Reproduce only the top of the records, down to and including the line containing "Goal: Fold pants".

::: DATASET CONTENT :::

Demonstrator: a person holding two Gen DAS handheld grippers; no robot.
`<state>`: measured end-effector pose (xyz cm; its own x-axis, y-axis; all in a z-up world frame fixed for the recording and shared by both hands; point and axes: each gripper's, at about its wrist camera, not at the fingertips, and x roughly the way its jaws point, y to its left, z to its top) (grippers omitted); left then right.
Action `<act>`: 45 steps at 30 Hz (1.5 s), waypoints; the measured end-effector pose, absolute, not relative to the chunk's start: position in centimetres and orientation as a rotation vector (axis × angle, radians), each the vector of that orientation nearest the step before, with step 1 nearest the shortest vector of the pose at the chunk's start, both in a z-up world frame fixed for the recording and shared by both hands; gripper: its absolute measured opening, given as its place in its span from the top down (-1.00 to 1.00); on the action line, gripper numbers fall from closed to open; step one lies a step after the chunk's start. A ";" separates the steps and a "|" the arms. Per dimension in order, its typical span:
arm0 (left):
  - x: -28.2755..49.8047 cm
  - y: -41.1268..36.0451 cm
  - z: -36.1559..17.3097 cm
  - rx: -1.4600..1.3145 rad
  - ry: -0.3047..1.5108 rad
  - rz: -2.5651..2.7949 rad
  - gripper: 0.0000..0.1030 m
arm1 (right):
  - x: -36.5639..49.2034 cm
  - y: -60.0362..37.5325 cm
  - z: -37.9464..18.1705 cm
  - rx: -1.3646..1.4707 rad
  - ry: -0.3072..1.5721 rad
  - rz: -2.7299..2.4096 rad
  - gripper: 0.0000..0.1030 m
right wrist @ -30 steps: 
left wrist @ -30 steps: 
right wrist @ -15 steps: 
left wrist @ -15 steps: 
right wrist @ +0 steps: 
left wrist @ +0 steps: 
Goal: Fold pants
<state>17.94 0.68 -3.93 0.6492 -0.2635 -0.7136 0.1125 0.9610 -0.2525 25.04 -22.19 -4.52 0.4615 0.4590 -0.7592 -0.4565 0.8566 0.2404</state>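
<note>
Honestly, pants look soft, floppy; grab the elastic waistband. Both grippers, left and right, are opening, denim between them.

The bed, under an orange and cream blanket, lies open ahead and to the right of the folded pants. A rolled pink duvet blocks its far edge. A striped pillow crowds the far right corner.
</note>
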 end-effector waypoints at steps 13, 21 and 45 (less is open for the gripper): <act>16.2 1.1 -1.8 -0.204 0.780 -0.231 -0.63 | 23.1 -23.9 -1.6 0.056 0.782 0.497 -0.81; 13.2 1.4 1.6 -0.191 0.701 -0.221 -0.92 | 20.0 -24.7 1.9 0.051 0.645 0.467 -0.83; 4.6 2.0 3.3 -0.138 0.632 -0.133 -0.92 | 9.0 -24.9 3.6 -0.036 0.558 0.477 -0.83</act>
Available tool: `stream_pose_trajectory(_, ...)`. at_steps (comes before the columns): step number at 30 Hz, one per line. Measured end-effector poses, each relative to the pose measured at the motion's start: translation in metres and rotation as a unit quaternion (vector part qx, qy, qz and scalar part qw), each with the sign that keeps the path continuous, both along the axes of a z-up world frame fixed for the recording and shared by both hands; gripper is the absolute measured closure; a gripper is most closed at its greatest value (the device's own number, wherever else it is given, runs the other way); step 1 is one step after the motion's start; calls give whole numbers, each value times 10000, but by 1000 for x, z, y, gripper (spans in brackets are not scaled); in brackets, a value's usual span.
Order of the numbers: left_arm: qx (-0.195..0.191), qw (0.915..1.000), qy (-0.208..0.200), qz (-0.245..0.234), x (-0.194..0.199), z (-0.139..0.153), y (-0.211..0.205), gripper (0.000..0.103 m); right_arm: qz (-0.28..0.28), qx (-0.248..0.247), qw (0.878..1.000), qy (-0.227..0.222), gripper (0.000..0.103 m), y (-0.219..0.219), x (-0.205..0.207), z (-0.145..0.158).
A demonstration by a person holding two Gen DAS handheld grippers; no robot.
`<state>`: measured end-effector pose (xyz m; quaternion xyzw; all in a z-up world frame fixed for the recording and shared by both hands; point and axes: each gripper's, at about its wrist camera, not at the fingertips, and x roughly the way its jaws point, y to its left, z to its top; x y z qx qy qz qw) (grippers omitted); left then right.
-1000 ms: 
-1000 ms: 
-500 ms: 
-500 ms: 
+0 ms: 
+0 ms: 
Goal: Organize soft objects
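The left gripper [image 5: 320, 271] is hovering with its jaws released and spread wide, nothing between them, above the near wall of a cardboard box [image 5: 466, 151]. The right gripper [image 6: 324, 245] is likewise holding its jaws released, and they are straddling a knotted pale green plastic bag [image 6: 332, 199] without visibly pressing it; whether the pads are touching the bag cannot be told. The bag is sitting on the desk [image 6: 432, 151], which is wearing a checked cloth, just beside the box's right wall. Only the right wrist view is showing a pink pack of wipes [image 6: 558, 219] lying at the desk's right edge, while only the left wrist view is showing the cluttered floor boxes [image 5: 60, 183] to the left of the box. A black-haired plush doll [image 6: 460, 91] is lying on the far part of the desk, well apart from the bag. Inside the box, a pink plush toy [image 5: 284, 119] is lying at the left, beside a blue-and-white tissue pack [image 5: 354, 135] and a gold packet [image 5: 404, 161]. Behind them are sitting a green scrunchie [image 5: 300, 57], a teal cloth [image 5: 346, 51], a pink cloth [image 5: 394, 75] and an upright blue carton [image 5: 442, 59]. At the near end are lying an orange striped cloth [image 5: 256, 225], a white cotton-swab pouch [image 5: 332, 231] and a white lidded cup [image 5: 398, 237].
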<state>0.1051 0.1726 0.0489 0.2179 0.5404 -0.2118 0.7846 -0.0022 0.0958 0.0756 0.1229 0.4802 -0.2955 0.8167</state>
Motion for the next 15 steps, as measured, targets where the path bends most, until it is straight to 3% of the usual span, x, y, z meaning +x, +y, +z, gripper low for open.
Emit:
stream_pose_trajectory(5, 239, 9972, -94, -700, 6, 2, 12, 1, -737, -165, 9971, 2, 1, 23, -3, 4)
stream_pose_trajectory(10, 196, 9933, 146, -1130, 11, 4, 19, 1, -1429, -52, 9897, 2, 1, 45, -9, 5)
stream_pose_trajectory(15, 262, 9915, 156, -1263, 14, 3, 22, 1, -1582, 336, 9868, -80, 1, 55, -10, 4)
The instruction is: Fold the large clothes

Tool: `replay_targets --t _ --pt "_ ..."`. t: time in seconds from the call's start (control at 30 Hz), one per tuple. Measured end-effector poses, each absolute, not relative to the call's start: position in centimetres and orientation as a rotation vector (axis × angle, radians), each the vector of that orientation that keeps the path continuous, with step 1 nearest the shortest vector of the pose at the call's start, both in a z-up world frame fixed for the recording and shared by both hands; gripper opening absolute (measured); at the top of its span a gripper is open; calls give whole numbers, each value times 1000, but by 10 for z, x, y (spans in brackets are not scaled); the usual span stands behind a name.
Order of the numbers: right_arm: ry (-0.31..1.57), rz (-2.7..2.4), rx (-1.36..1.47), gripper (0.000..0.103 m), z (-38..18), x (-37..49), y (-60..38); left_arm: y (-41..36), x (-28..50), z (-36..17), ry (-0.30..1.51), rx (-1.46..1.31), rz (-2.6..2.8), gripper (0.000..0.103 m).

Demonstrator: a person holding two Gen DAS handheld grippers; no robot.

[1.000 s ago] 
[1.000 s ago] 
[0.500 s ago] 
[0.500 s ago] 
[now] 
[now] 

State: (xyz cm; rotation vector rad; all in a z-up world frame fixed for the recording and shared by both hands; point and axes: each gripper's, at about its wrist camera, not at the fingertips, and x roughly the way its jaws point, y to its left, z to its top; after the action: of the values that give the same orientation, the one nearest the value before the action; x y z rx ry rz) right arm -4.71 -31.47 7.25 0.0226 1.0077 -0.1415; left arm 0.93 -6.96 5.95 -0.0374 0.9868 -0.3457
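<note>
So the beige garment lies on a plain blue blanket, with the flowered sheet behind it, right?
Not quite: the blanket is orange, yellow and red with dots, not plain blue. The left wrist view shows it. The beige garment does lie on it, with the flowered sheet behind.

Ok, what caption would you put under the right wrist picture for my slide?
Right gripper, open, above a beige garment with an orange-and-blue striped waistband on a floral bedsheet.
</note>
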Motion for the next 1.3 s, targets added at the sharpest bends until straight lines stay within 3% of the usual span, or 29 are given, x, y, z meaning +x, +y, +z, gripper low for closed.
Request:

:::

ANSWER TO THE EXERCISE —
Demonstrator: a person holding two Gen DAS handheld grippers; no robot.
`<state>`: measured end-effector pose (xyz cm; its own x-axis, y-axis; all in a z-up world frame fixed for the recording and shared by both hands; point and axes: each gripper's, at about its wrist camera, not at the fingertips, and x roughly the way its jaws point, y to its left, z to its top) (grippers omitted); left then right.
Action `<act>`: 45 steps at 30 Hz (1.5 s), waypoints; the measured end-effector pose, absolute, not relative to the chunk's start: position in centimetres and orientation as a rotation vector (axis × angle, radians), each the vector of that orientation nearest the step before, with step 1 nearest the shortest vector of the pose at the chunk's start, both in a z-up world frame fixed for the recording and shared by both hands; gripper: its absolute measured opening, given as its place in its span from the top down (-1.00 to 1.00); on the action line, gripper numbers fall from closed to open; step one lies a step after the chunk's start. A ";" separates the steps and a "|" the arms. Per dimension in order, its typical span:
arm0 (left):
  - x: -28.2755..49.8047 cm
  - y: -41.1268..36.0451 cm
  - z: -36.1559..17.3097 cm
  - rx: -1.4600..1.3145 rad
  - ry: -0.3047..1.5108 rad
  - rz: -2.5651..2.7949 rad
  - gripper: 0.0000..0.1030 m
arm1 (right):
  - x: -36.5639..49.2034 cm
  - y: -60.0362..37.5325 cm
  - z: -37.9464..18.1705 cm
  - rx: -1.3646..1.4707 rad
  - ry: -0.3072..1.5721 rad
  - rz: -2.7299..2.4096 rad
  - gripper: 0.0000..0.1030 m
right wrist @ -30 steps: 
left wrist @ -30 steps: 
right wrist @ -15 steps: 
left wrist @ -15 steps: 
right wrist @ +0 steps: 
left wrist @ +0 steps: 
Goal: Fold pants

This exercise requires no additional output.